El Aula Cultural de Divulgación Científica de la Universidad de La Laguna ha convocado para este próximo viernes, 13 de febrero, a partir de las 16.30 horas, un seminario donde se abordarán los resultados de un estudio sobre el establecimiento de Halimeda Incrassata. Se trata de una especie de alga tropical característica del Caribe que desde el 2008 habita nuestras aguas debido a la tropicalización y al conjunto de procesos y actividades humanas varias que, de una forma u otra, afectan al medio ambiente.
Es una talófita, un organismo pluricelular marino, capaz de provocar cambios en el ecosistema que ocupe, como ya ha hecho en diversos puntos de España. En Canarias ha generado variaciones en el desarrollo de otras clases como las fanerógamas marinas, otros tipos de macroalgas y la anguila jardinera.
El experimento realizado expuso que el principal factor limitante para el crecimiento del sargazo es la temperatura, por tanto, el calentamiento de las aguas marinas permite una mayor y más eficaz segregación del organismo. Se estima que este se extienda hasta latitudes de 40º, tanto hacia el norte, como hacia el sur del ecuador.
«Tenerife es la isla más afectada»
Belén Roger Baynat, graduada en Biología por la Universidad de Valencia y con máster en Biología Marina por la Universidad de La Laguna, será quien imparta esta divulgación científica, además de que participa activamente en los análisis. Ella ha revelado datos de especial importancia previos a la charla que tendrá lugar mañana.
Las zonas de investigación se encuentran en la vertiente sur de la isla, concretamente en la costa de El Tablado, El Porís de Abona y Abades, siendo este último, el punto más afectado por la población de estas algas. «Hace un año eran unos pocos especímenes, pero ahora hay una cantidad ingente», afirma la bióloga tras comprobarlo en sus exámenes de campo.
Y es que fue por primera vez en 2008, en La Palma, donde se avistó la Halimeda Incrassata en el archipiélago, sin embargo no se ha llegado a extender por las costas de la isla bonita. Diez años después llegó a Tenerife (2018) y la situación preocupa, puesto que está matando a otras especies, en concreto a la Cymodocea Nodosa, una planta marina protegida que no es capaz biológicamente de sobrevivir junto al alga invasora.

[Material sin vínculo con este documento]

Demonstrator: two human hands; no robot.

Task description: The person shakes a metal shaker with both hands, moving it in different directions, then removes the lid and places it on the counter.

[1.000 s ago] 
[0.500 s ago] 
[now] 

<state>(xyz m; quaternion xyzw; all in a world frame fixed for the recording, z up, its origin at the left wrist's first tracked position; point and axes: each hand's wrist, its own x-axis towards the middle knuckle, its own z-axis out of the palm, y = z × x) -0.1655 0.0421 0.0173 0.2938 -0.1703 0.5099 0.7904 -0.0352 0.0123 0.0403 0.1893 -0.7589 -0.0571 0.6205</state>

«Estamos estudiándolo a fondo»
Recientemente, junto a su equipo, Roger Baynat ha realizado modelos de estudio para conocer el comportamiento del arbusto marino teniendo en cuenta una serie de variables (oleaje, orientación de la isla, la pendiente) que han establecido como determinantes para saber sobre la evolución de este tipo de flora marina en nuestras aguas.
Destaca que no existe aún la presencia de estos organismos en las islas orientales (Gran Canaria, Fuerteventura, Lanzarote y La Graciosa), pero que, de darse esto, habría una mayor presencia que en Tenerife, debido a la superficie más arenosa que presentan sus litorales.
A su vez, hay otros proyectos en marcha relacionados con la forma de vida en cuestión. Se están observando las comunidades de invertebrados, peces y plantas marinas que actualmente residen en las zonas donde pueden proliferar poblaciones de este tipo. Esto se debe a que puede originar cambios en el suelo marino debido a su composición basada en carbonato cálcico, lo que motiva a que, cuando estos ejemplares mueren, el suelo se vuelva más duro y blanquecino, como si de las playas del Caribe se tratara.